▶ TASK DETAILS: Go through the material and copy each line that includes "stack".

———

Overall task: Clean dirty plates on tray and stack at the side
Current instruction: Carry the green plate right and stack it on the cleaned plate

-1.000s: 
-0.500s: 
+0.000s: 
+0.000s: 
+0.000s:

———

▶ RESPONSE TO THE EXERCISE:
Overall task: Clean dirty plates on tray and stack at the side
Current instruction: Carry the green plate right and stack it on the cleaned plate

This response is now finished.